Francisco Bayeux era il cognato di Goji. Fu anche un artista dal quale il giovane Goya iniziò a studiare e che per tutta la vita lo persuase a scrivere secondo i canoni classici della pittura, che egli stesso seguì. Bayeu non capiva l’ostinato Goya, perché voleva sempre dipingere come si immaginava. Su questa base, si verificò un costante attrito tra loro, spesso con la moglie di Joseph, Goya, che sosteneva suo fratello. E così la malattia incatenò Bayeu al suo letto di morte.
Parenti e amici hanno deciso cosa fare con i dipinti incompiuti dell’artista. Tra questi dipinti c’era un autoritratto Bayeu. E poi Goya si offrì di aggiungerlo.
Goya ha lavorato con un senso di responsabilità e ha apportato poche modifiche a ciò che era già stato fatto. Solo le sopracciglia divennero un po ‘più imbronciate, un po’ più profonde e più stanche posavano le pieghe dal naso alla bocca, il mento usciva un po ‘più ostinatamente, gli angoli della bocca cadevano un po’ più schizzinosamente. Ha messo nel suo lavoro, odio e amore, ma non hanno oscurato l’occhio freddo, audace, incorruttibile dell’artista.
Alla fine, si rivelò il ritratto di un signore inospitale, doloroso, anziano che aveva combattuto per tutta la vita, stanco, infine, per la sua posizione elevata e il lavoro eterno, ma troppo coscienzioso per lasciarsi riposare.

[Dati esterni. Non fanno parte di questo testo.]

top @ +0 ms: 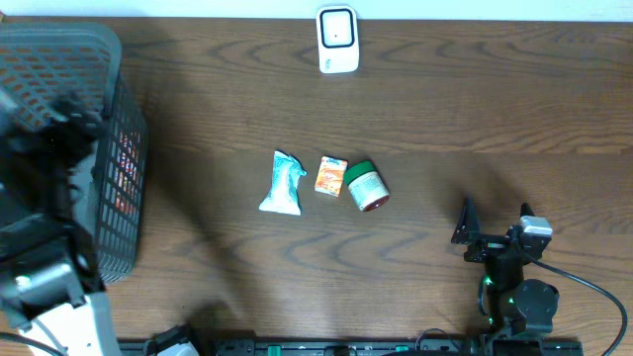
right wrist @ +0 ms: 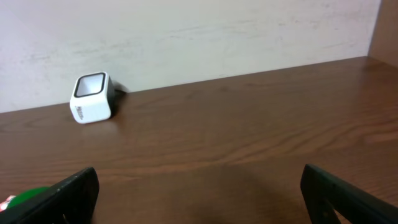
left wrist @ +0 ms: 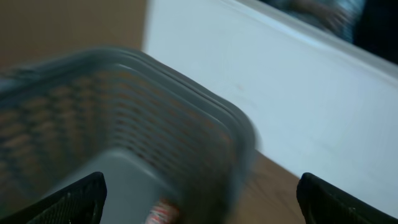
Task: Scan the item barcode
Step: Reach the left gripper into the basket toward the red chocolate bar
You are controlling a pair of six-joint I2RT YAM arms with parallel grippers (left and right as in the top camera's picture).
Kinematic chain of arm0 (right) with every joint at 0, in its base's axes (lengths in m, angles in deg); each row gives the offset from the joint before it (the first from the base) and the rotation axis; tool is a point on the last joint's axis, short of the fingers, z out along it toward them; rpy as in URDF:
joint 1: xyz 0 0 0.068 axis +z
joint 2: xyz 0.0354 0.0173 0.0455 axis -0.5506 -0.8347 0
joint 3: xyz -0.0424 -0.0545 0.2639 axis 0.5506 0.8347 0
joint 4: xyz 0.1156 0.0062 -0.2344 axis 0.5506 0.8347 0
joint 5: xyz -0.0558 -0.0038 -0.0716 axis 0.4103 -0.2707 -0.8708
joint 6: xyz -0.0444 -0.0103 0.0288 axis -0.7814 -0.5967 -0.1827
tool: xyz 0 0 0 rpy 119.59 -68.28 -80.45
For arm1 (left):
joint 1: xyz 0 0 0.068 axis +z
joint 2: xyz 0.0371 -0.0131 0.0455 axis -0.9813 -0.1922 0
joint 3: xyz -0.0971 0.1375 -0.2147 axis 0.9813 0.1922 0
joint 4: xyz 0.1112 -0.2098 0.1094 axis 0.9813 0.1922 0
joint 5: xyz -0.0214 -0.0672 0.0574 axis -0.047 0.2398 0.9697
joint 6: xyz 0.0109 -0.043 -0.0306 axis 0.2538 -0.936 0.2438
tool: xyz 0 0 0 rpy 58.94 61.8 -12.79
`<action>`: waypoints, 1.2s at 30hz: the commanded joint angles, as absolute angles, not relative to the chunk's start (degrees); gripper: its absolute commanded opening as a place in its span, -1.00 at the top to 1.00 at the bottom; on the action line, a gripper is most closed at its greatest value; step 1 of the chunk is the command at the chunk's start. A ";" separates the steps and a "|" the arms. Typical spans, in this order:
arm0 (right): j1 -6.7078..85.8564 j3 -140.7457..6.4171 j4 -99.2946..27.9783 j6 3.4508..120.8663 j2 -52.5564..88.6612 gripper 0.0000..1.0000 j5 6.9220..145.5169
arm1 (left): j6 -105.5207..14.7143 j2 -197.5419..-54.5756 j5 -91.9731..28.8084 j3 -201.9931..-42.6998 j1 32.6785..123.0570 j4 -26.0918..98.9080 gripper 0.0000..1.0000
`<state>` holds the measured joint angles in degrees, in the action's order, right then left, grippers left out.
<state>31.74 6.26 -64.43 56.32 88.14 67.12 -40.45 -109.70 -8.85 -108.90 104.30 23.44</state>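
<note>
1. Looking down from overhead, the bench [top: 445,119] is showing broad open wood to the right of the middle cluster and between that cluster and the far edge.
2. One grey mesh basket [top: 124,119] is crowding the left edge. One white scanner [top: 337,40] is standing at the far edge, well apart from everything else.
3. Three items are lying in a row mid-bench: one white-and-blue packet [top: 283,183], one orange carton [top: 331,176] just beside it, and one green-lidded jar [top: 367,186] close against the carton.
4. The right tool [top: 492,225] is hovering near the front edge, right of the jar, with its jaws spread wide and gripping nothing.
5. In the left wrist view, the left tool [left wrist: 199,202] is gaping wide and empty above the basket's rim. The picture is blurring, so a small red-and-white scrap inside the basket is staying unnamed.
6. In the right wrist view, the right tool is again standing wide and empty. It is facing open bench, with the scanner far left against the wall [right wrist: 217,31] and the jar's green lid peeking in at the lower left.
</note>
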 commanded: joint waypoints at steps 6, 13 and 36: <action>32.29 6.40 -64.35 55.47 88.51 -0.98 66.81 | -39.73 -123.95 -20.02 -119.07 119.45 26.15 -0.95; 32.29 6.40 -64.35 55.47 88.51 -0.98 66.81 | -20.32 -137.98 -19.87 -121.91 118.53 32.64 -0.96; 32.29 6.40 -64.35 55.47 88.51 -0.99 66.81 | -3.49 -160.58 -10.36 -121.89 112.19 40.05 -0.96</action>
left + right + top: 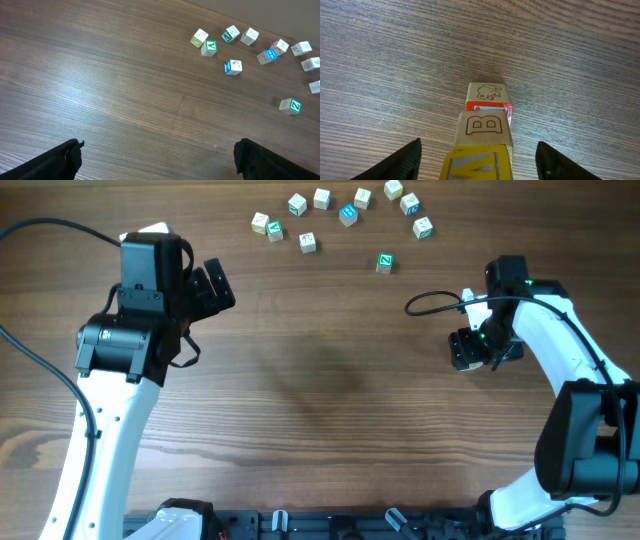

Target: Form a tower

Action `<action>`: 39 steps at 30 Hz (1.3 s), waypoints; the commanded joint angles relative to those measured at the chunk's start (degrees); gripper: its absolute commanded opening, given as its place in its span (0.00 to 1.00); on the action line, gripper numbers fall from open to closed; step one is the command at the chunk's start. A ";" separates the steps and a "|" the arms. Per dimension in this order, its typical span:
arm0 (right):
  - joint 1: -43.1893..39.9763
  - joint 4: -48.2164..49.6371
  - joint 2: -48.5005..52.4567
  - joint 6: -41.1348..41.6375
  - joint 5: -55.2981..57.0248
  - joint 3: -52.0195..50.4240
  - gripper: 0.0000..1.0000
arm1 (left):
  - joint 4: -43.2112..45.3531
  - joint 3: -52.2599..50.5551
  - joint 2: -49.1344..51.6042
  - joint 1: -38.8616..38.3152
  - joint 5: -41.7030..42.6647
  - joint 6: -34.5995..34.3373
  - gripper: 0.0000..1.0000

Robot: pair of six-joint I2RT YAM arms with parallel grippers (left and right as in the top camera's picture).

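The tower [485,125] stands on the table [380,60] between the right jaws, which are spread clear of both sides. Light, stiff wood, easily toppled, I'd say: pinch opposite flat faces. Left jaws wide, empty.

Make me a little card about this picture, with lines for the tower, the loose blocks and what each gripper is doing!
tower: the tower stands on the table; a B face, a yellow face and a red-edged cube show
right gripper: the right gripper is open, one finger on each side of the tower, with a gap on both sides
left gripper: the left gripper is open and empty, over bare wood
loose cubes: about eleven loose cubes lie scattered at the far edge, some with teal or blue faces
tower from overhead: hidden under the right arm
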 commanded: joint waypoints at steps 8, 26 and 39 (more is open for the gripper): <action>0.07 1.42 0.61 -0.17 0.48 0.92 0.86 | 0.09 -0.17 -0.02 0.31 -0.70 -0.70 1.00; 0.07 2.97 0.57 2.47 0.76 4.79 1.00 | 0.09 -0.17 -0.02 0.31 -0.70 -0.70 1.00; 0.09 5.51 1.66 2.99 -2.27 -0.42 1.00 | 0.09 -0.17 -0.02 0.31 -0.70 -0.70 1.00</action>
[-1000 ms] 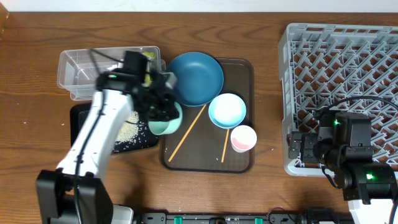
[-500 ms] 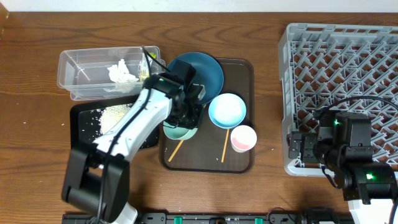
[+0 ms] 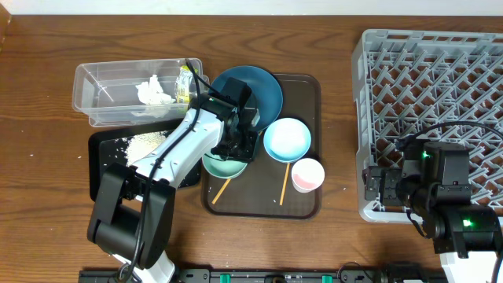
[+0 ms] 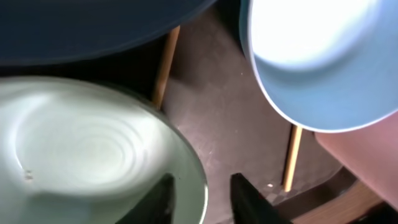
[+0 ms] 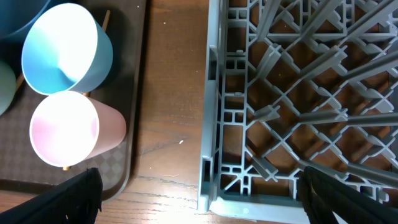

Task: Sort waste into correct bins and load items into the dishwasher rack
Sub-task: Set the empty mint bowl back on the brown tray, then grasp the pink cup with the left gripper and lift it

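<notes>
Two pincers: left gripper [image 4: 199, 200] parted, astride the rim of the mint-green bowl [image 4: 81, 149], no pinch seen; right gripper [image 5: 205, 202] spread wide, empty, by the dishwasher rack [image 5: 298, 93].
Bowl position: on the brown tray [image 3: 310, 206], at 6 o'clock of the dark blue plate [image 3: 263, 88], lying across one chopstick [image 4: 165, 62].
Risk, rocking: the bowl may sit tilted on that stick and be tipped if its rim is snagged at lift-off.
Risk, knock: the light blue bowl [image 4: 317, 56], at 3 o'clock, is judged near enough to be nudged.

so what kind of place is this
Probably a robot test bench staged as dish clean-up, not a working kitchen: a left arm and right arm at a wooden table, a dishwasher rack on it, and a brown tray with a blue plate.
</notes>
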Controlling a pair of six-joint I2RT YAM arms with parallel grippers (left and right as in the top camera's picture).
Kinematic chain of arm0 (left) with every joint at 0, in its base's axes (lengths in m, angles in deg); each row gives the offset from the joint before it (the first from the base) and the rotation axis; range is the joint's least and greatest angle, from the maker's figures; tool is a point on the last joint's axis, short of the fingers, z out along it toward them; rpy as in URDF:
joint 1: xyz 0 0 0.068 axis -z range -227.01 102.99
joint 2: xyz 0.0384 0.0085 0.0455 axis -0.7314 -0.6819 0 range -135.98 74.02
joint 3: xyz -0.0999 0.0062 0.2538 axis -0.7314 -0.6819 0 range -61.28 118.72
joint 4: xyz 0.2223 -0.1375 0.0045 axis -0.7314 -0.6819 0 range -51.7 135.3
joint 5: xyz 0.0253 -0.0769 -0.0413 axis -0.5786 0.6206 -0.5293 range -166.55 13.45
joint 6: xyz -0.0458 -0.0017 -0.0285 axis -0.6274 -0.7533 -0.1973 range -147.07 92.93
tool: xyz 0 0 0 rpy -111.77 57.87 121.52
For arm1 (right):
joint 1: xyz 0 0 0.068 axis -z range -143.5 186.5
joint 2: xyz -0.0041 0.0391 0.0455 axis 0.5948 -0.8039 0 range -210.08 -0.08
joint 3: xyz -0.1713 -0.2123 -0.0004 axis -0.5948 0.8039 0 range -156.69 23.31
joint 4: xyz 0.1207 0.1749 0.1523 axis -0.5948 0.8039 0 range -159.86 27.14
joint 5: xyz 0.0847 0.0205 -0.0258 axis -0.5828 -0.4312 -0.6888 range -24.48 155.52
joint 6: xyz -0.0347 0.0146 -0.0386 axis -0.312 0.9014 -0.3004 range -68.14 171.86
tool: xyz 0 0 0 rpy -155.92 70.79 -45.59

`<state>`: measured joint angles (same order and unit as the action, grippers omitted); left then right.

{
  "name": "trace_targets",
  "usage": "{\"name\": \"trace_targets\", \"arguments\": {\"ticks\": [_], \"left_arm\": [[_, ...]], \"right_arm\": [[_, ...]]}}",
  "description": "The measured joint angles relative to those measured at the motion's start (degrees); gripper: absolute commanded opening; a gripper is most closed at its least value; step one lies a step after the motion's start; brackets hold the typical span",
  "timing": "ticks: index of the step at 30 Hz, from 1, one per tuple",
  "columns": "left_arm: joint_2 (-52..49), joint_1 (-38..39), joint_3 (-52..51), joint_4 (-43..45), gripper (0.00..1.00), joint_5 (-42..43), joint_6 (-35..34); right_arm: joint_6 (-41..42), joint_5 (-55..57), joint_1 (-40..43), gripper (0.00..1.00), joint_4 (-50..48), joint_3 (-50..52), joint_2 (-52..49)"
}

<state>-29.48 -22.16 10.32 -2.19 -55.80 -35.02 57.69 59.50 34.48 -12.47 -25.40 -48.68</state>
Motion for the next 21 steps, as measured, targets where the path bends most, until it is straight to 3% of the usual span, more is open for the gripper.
{"name": "trace_targets", "arguments": {"ticks": [11,21], "left_arm": [[7.4,0.9,0.1,-1.4,0.45,5.9,-0.2],[10.7,11.7,0.7,1.4,0.46,7.4,0.3]], "right_arm": [[0.0,0.0,0.0,0.99,-0.3,0.0,0.0],[0.0,0.0,0.0,0.99,-0.7,0.0,0.0]]}}
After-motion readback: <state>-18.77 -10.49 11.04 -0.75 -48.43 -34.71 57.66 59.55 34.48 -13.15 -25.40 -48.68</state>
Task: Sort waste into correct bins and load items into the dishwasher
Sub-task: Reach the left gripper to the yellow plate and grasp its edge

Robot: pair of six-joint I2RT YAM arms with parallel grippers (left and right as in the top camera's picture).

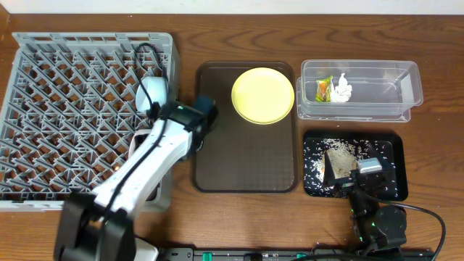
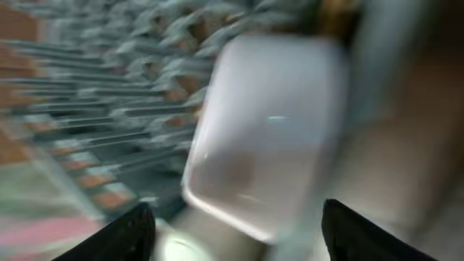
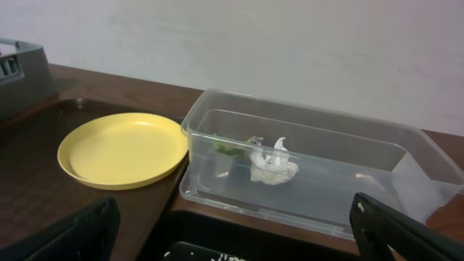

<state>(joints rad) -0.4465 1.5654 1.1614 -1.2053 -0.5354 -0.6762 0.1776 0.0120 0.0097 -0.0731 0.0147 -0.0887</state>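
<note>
The left wrist view is badly blurred. The light-blue bowl [image 2: 268, 130] shows only as a pale smear at the right edge of the grey dish rack [image 1: 72, 109], and the left gripper [image 2: 235, 232] has its dark fingers spread wide, clamping nothing. The right gripper [image 3: 243, 232] hangs unclenched over the black tray [image 1: 395, 156], its tips cut off by the frame. The tissue [image 1: 341, 90] and wrapper [image 1: 323, 89] lie in the clear tub [image 1: 406, 72], far right.

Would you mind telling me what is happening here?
The left gripper is at the light-blue bowl over the grey dish rack; its view is too blurred to show a grip. The right gripper hangs open above the black tray of rice crumbs. The wrapper and tissue lie in the clear tub; the yellow plate sits on the brown tray.
</note>
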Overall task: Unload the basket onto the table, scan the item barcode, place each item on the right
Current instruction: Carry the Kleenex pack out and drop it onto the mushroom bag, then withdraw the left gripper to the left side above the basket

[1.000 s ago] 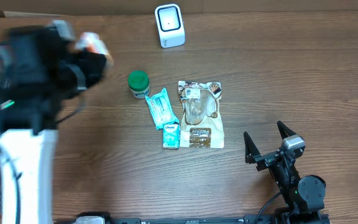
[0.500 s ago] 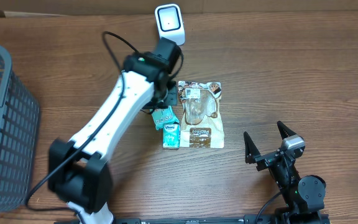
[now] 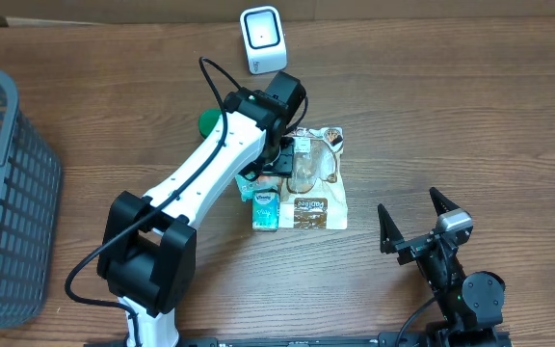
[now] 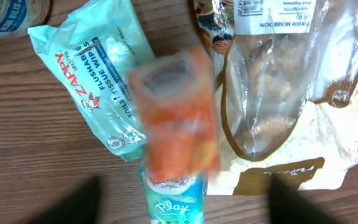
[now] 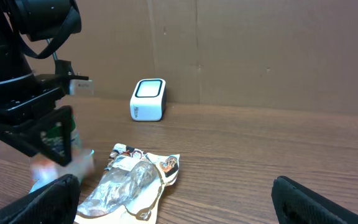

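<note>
A blurred orange packet [image 4: 176, 112] shows in the left wrist view, loose between my left gripper's [image 4: 182, 211] open fingers. It overlaps a teal wipes pack [image 4: 98, 81] and a small teal pack [image 4: 173, 202]; I cannot tell whether it rests on them. In the overhead view the left gripper [image 3: 279, 159] hangs over these items and hides the packet. The white scanner [image 3: 263, 39] stands at the back of the table. My right gripper [image 3: 417, 226] stands open at the front right, holding nothing.
A clear mushroom bag [image 3: 314, 183] lies right of the teal packs. A green-lidded jar [image 3: 208, 121] stands left of the left arm. A grey basket [image 3: 8, 193] fills the far left edge. The scanner [image 5: 149, 99] and bag [image 5: 135, 186] show in the right wrist view.
My left arm swung from over the basket side to above the packs and edged right. Its jaws went from shut to open, freeing the orange packet. The right arm stayed still.
</note>
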`<action>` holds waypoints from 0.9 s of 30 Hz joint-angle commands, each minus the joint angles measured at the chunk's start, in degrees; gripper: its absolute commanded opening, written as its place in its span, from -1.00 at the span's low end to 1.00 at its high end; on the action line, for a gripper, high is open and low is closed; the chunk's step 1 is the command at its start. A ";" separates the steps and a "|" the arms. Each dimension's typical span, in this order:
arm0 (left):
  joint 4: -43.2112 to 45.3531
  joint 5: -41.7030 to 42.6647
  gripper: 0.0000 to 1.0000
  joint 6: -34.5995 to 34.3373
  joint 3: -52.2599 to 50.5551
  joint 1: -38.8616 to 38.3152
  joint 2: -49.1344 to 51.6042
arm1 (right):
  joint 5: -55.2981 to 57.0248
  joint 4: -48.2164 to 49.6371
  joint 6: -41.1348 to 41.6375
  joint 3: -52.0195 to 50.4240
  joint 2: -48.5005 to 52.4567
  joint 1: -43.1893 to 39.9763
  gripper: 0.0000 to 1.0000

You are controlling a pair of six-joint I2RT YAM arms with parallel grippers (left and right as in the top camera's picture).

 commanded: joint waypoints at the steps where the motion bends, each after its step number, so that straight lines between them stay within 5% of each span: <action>1: -0.37 0.39 0.81 3.61 0.70 0.50 0.00 | 0.02 0.28 0.15 -0.59 -0.57 -0.22 1.00; 13: -18.78 -1.27 1.00 8.81 25.07 7.50 -8.11 | 0.00 0.28 0.17 -0.59 -0.57 -0.22 0.99; 18: -30.80 -1.03 1.00 17.11 38.34 21.05 -14.32 | 0.00 0.28 0.15 -0.59 -0.57 -0.22 1.00; 23: -32.06 1.14 1.00 30.47 38.99 31.87 -17.62 | 0.00 0.31 0.15 -0.59 -0.57 -0.22 0.99; 27: -31.95 0.39 0.43 34.88 38.99 38.32 -17.88 | 0.00 0.28 0.15 -0.59 -0.57 -0.22 1.00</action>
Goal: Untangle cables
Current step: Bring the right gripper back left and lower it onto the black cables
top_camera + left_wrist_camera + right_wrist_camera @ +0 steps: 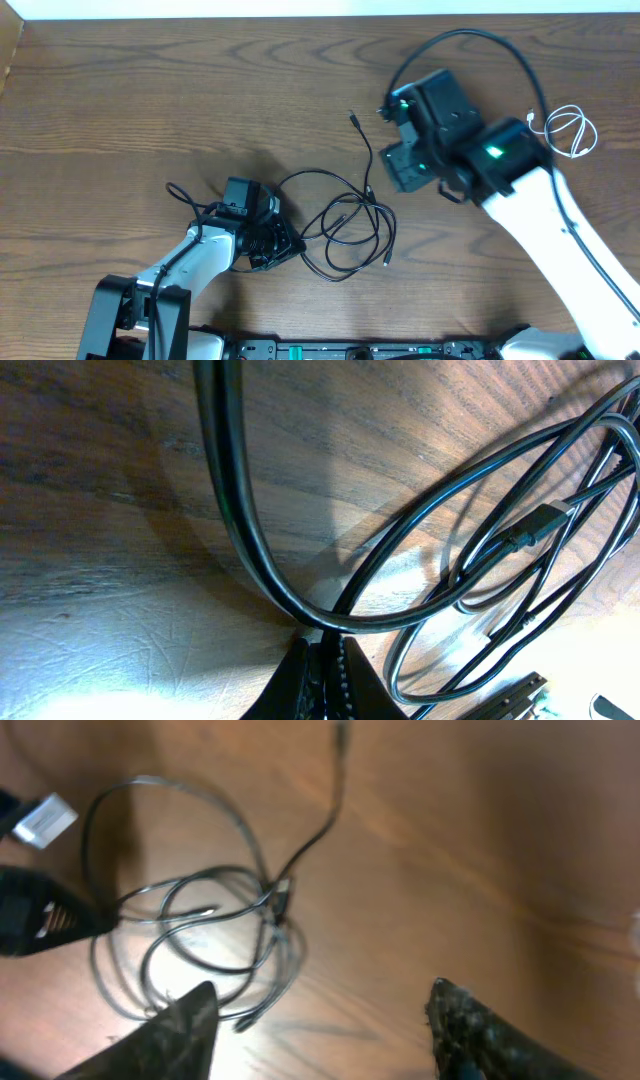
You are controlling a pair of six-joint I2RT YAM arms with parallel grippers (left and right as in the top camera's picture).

Eppure, da una barella, appariva un uomo rappresentativo che esigeva dalla vita più di quanto avesse bisogno e da se stesso più di quanto potesse dare. Ma l’intera immagine è stata riempita con uno splendore argenteo e gioioso, dato dal tremolante tono grigio chiaro recentemente trovato da Goya. E la leggerezza argentea riversata in tutto il quadro sottolinea imperiosamente la rigidità del viso e la sobrietà pedante della mano che tiene la mano.
L’uomo raffigurato nel ritratto non era attraente, ma più attraente era il ritratto stesso.